On April 20, 2024, the US House of Representatives passed a foreign aid package for Ukraine, Israel, Indo-Pacific, and miscellaneous other matters, which it plans to send to the Senate as one bill. But it did this in an unusual manner -- it held 4 separate votes (each of which passed) on 4 separate bills (HR 8034, HR 8035, HR 8036, and HR 3038), and prior to voting on those, it passed a rule (HRes 1160) that considered "disposition" of those 4 bills as automatically passing an amendment to the Senate foreign aid bill (HR 815) with the text replaced by the text of the passed bills, and it will present the amended HR 815 (with the text of the passed bills) to the Senate as one bill. As far as I am aware, the House never took a vote on the full text of the amended HR 815.
(I believe that the reason that the House wanted to send it to the Senate as one bill is so that the Senate would be forced to pass all 4 parts (including such portions as the TikTok divestment bill) if it wanted to pass the aid.)

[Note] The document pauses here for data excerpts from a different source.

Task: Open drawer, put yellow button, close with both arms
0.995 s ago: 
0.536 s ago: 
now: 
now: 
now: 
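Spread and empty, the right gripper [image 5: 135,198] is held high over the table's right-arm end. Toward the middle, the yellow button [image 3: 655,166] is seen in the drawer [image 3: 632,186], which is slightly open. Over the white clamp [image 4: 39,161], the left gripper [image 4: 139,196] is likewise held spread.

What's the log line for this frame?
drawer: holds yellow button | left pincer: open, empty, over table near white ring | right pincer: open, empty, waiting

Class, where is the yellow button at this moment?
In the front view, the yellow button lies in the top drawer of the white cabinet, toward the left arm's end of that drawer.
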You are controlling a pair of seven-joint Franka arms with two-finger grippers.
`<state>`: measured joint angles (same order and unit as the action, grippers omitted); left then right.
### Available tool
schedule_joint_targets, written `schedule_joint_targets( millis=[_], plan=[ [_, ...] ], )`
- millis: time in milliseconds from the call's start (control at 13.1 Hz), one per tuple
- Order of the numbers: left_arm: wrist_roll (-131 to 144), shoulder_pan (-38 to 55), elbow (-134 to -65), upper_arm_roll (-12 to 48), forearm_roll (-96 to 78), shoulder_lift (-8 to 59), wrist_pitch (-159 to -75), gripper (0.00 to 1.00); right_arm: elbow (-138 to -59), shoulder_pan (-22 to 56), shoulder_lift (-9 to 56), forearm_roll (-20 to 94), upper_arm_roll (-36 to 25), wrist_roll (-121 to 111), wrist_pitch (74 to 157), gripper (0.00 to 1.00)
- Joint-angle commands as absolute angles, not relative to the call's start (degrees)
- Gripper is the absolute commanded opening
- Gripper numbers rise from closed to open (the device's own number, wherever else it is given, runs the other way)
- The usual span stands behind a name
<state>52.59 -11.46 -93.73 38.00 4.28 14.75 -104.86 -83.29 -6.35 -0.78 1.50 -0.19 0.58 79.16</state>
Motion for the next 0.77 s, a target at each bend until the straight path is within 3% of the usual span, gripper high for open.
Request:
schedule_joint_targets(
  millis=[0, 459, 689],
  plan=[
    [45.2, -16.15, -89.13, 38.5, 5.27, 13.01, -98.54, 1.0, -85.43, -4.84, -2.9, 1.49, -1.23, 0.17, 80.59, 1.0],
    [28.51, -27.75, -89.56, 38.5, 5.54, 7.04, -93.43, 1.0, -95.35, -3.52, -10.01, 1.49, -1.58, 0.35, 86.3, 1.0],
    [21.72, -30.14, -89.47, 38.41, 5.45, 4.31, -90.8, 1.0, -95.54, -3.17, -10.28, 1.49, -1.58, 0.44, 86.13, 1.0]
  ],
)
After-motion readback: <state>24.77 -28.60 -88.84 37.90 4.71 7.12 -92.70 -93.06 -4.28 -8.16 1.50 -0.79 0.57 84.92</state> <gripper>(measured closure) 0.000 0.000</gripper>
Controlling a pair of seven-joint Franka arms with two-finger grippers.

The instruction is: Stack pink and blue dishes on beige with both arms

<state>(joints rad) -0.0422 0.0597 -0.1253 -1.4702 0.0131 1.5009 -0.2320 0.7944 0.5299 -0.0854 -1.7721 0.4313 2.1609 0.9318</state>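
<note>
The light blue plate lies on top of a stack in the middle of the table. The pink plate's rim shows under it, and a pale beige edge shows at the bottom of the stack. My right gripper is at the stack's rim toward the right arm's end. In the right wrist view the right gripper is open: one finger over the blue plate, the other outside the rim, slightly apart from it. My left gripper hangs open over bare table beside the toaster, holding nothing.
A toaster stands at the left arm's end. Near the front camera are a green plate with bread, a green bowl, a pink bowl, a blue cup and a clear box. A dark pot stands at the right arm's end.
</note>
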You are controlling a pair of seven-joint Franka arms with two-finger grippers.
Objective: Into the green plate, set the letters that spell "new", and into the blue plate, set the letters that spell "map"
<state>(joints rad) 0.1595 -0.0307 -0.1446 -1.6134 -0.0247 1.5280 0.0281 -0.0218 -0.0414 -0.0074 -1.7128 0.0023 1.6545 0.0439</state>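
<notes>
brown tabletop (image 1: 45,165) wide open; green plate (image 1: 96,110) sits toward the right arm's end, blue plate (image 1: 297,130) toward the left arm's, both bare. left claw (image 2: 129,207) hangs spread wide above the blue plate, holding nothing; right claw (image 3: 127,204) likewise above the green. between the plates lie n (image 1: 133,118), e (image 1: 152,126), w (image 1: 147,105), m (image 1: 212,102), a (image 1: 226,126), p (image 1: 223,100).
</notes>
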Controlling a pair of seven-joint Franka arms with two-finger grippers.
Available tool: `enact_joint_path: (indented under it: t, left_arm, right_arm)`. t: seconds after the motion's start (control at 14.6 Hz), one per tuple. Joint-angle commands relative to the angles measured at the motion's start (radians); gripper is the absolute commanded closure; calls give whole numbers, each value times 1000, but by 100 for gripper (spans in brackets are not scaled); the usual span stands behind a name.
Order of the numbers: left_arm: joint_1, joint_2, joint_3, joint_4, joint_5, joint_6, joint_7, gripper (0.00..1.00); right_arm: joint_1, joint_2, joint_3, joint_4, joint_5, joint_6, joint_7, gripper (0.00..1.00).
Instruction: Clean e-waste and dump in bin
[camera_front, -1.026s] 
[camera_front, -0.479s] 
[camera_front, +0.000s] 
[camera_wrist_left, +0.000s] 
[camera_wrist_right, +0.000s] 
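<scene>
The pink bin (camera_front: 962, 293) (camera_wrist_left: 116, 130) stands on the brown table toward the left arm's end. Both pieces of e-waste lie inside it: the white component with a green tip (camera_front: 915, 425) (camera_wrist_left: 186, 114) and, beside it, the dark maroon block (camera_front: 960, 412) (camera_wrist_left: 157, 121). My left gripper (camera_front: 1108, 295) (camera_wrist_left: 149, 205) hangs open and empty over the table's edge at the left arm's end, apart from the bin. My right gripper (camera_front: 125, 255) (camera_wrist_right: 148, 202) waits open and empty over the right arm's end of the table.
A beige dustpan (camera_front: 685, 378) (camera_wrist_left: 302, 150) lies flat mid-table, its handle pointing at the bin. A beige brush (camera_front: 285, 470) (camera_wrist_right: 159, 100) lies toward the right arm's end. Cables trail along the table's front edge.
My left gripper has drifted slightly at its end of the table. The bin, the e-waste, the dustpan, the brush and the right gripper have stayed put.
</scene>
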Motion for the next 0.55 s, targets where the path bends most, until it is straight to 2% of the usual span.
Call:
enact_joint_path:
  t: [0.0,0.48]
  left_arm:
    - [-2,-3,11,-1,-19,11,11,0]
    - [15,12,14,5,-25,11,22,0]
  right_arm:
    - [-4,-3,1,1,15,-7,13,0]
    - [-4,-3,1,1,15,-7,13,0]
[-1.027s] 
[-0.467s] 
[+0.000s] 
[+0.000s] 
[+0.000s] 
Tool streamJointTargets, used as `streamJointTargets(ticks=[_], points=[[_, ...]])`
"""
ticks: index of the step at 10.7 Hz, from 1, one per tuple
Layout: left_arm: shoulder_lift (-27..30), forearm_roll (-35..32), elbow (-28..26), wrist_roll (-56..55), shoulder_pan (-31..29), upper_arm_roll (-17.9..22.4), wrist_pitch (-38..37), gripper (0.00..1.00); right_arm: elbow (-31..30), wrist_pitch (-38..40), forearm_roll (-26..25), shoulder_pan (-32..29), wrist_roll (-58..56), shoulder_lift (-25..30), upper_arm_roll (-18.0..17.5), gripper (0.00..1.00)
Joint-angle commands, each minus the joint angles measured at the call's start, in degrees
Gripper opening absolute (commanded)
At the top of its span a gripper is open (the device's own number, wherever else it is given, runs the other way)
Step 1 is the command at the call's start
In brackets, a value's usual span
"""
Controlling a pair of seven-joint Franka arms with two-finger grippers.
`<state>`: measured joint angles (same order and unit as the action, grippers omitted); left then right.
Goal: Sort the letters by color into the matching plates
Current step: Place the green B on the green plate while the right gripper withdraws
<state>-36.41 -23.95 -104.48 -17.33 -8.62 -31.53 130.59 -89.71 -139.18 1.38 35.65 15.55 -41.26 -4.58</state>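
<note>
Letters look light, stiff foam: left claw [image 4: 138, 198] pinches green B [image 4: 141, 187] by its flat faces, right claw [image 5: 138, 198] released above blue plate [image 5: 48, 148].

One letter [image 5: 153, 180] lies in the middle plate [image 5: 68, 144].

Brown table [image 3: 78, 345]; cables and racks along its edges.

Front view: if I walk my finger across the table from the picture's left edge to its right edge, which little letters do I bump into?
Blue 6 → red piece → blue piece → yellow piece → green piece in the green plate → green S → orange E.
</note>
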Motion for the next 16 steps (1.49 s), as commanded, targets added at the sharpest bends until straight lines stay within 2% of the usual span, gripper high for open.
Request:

My question is whether there is a constitutional problem with this. The Presentment Clause of the US Constitution requires that each house of Congress "pass" the bill. But the full text of the amended HR 815 was never actually voted on by the House of Representatives. So can the House be considered to have "passed" this bill? Or is the fact that the House passed a rule that provided for the separate passed bills to be combined into one bill, combined with the fact that the House passed the separate parts, sufficient to be equivalent to the House passing the combined bill?
In the case of this package, each of the 4 bills passed with sufficiently large majorities such that, if it had been voted on as one combined bill, it would have probably still passed (though we will never know). But I can imagine a hypothetical case where parts of a bill are passed with thin majorities, with each part's support coming from portions of the house with little overlap, such that there would not be a majority to support the combined bill. In such a case, it seems that combining the bills in this way and pretending that the House passed the combined bill is kind of deceptive.
Also, at the time the House passed the rule to combine the bills, it did not know which of the 4 bills would pass. In the case where only some of the bills passed, I am not sure whether the rule meant to combine just the bills that did pass in this case. If it does, then it would be possible that the House would be considered to have passed a partially-combined bill that no one intended at the beginning when voting on the rule. In this case, would it still be reasonable to consider the House to have "passed" the partially-combined bill?